* [What this task involves]:
Your answer should be every line below that includes the word "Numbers".

BEGIN Dataset records

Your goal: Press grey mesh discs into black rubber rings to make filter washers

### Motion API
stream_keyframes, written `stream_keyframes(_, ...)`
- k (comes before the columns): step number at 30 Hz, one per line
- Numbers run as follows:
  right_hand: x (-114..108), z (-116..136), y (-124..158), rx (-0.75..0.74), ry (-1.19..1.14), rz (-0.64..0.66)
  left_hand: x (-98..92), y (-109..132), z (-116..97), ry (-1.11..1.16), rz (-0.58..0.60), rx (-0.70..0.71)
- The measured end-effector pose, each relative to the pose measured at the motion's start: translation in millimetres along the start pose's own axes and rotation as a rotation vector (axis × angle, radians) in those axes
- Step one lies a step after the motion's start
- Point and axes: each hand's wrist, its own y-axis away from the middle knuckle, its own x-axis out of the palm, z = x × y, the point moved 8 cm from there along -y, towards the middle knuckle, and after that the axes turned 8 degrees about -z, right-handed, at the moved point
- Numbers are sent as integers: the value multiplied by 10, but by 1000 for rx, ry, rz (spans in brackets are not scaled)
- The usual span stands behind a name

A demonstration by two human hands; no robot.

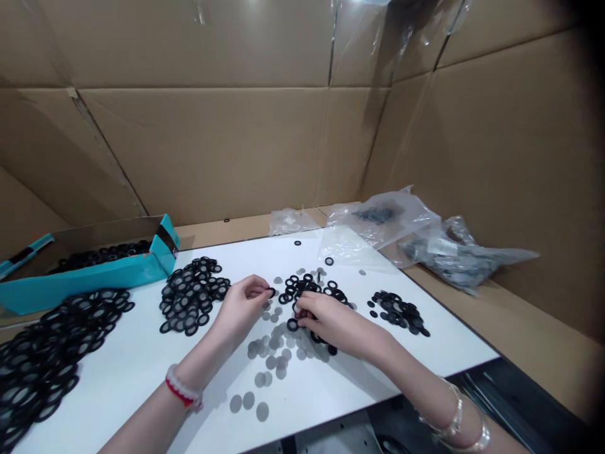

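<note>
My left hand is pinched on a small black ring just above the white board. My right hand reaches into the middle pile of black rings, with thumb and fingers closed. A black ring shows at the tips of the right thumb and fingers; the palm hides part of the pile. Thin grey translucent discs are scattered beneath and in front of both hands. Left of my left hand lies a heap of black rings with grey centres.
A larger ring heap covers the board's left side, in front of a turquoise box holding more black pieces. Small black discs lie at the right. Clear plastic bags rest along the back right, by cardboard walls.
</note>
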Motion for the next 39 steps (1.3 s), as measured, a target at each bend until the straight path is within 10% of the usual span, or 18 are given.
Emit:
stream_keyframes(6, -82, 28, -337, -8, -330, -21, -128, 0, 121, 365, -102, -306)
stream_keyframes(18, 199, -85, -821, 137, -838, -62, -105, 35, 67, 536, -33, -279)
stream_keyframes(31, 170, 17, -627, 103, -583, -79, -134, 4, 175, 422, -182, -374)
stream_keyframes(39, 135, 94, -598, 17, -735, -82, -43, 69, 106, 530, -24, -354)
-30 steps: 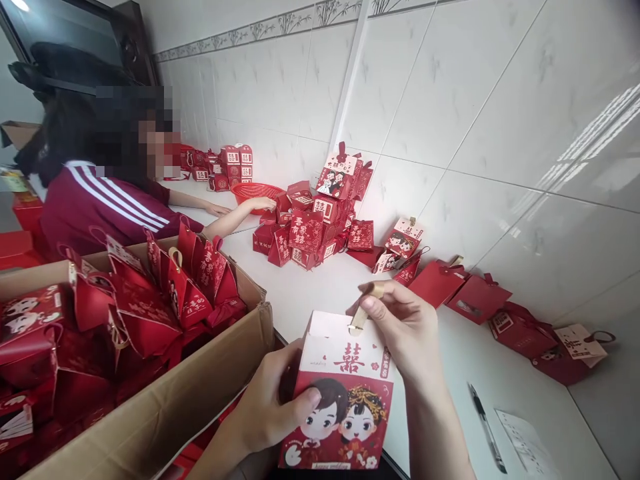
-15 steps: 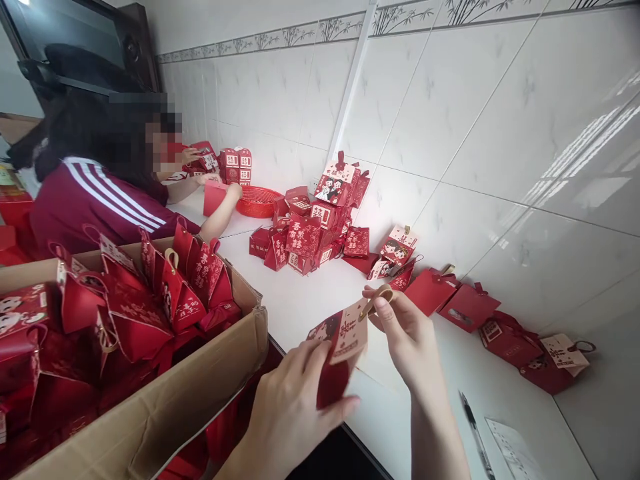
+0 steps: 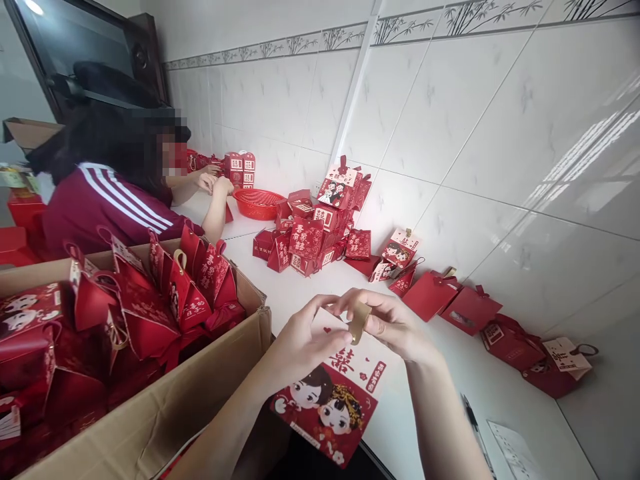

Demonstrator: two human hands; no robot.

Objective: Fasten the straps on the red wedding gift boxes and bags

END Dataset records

* [Completed task]:
- Numbers run as follows:
- Numbers are sent as integers: the value multiplied by 10, but by 1000 for rx, ry, rz (spans in brackets are not scaled)

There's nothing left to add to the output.